Container gardens are still a big trend in sustainable living. Renee Wilkinson, author of the blog Hip Chicks Dig and the book Modern Homesteading: Grow, Raise, Create, gives expert tips for creating your own 4-season container garden.
The first thing you'll need is containers. But you don't have to rush out to buy fancy matching pots. Be creative, or thrifty, at least.
Wilkinson has used vintage blenders from thrift stores and utilized old shoes and metal tubs for ice at parties. “I just really like old junk, so in general I go to thrift stores or estate sales for used wine boxes, canning jars, whiskey boxes,” she says.
Other ideas for DIY gardening containers include old kiddie pools, vintage vases or tins, galvanized trash cans and even bicycle helmets.
There are only two rules when it comes to choosing a container. First, make sure you can poke a hole in the bottom for water drainage. “You don't want your plants getting water-logged [or else the plant] will rot or encourage disease or fungus,” says Wilkinson.
The other rule is choosing the right-size container, depending on what will grow in it. “If you are growing a tomato plant,” says Wilkinson, “you want a big container, one that you can wrap your arms around a couple of times.”
Why? Tomatoes and other plants with big root systems need a lot of room. Otherwise, it becomes rootbound — meaning that the roots will become tangled and matted — which stresses the plant. The plant then produces less, and you, in turn, get to eat less.
Growing plants leech both nutrients and toxins from their environments. When growing edibles, it's also advisable to use containers that you know haven't been used to store or transport hazardous goods, and are otherwise non-toxic.
Lemon & Bean
You've scored big-enough containers and DIY'd holes in the bottom. Good. Do you know where to put them?
Make sure the plants get enough sun. "If you are growing vegetables, they need about 6-8 hours of sun,” Wilkinson says. Other plants like lettuce and some herbs can thrive on 3-5 hours.
With your containers positioned, now it's time to get dirty. According to Wilkinson, good soil means that there is a good ratio of clay, silt and soil. There are soil mixes specifically for containers, but she recommends using lighter soil and those that have a high content of organic matter or compost.
Knowing when and how to water is the last essential element. Wilkinson suggests checking on the container garden every day, watering deeply and well, and making sure the water drains completely.
If you see the words cold variety and hardy on a seed packet or marker, then you know you've got yourself a fighter.

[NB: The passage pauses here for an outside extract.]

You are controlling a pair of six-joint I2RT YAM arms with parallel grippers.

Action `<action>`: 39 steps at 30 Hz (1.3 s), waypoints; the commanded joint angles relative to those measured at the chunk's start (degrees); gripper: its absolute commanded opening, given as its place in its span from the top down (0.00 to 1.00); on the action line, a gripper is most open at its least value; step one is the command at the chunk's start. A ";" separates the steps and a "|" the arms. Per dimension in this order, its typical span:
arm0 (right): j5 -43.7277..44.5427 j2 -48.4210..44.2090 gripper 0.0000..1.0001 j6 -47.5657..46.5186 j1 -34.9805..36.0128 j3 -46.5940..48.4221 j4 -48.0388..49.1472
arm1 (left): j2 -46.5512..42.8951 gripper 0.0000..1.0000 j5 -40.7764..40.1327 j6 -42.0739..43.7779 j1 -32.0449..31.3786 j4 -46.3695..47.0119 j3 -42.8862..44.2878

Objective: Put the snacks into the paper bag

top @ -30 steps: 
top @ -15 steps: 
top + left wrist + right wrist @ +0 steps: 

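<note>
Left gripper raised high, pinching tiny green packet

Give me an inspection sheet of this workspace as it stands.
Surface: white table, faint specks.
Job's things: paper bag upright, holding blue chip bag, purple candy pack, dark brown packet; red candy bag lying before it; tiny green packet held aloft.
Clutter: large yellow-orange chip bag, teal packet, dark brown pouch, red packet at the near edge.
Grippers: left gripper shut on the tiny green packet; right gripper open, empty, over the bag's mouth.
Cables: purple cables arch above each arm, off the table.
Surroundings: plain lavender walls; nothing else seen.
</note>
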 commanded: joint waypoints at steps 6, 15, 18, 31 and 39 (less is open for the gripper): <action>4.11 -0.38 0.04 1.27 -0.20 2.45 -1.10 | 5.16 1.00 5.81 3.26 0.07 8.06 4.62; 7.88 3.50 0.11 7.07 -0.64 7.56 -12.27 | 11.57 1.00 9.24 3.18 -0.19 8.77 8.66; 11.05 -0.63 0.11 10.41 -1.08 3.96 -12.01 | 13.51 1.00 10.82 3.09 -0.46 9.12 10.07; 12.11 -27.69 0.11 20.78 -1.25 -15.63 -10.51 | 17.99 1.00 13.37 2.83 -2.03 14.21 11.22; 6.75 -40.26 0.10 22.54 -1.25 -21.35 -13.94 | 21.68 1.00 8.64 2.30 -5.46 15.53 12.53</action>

These vegetables love the cold and often need a hard frost to develop flavor. Think Thanksgiving side dishes like beets, carrots, brussels sprouts and cabbage.
Other vegetables, if established in the summer and have time to develop strong roots, can survive through a winter (also known as overwintering). These include onions, winter spinach, radishes, broccoli, kale, garlic, thyme, rosemary, sage and spearmint.
It's also possible to move containers indoors as long as you have a south-facing window that gets 5-8 hours of sunlight. Spinach, sprouts, lettuce, beets, carrots, peppers and even tomatoes can thrive in this environment, as well as certain dwarf varieties of lemon plants and other citrus.
Wilkinson's advice for those new to gardening is to “Just start somewhere. [Say to yourself,] 'At least this weekend, I'll start with lettuce and herbs. Then, a couple of weeks later get to the tomatoes.'" Small goals are the secret to starting your own garden for the first time.
And if you fail? If some of the plants die, it's not the end of the world. According to Wilkinson, a true gardener gives themselves enough grace to fail and just plants differently next season.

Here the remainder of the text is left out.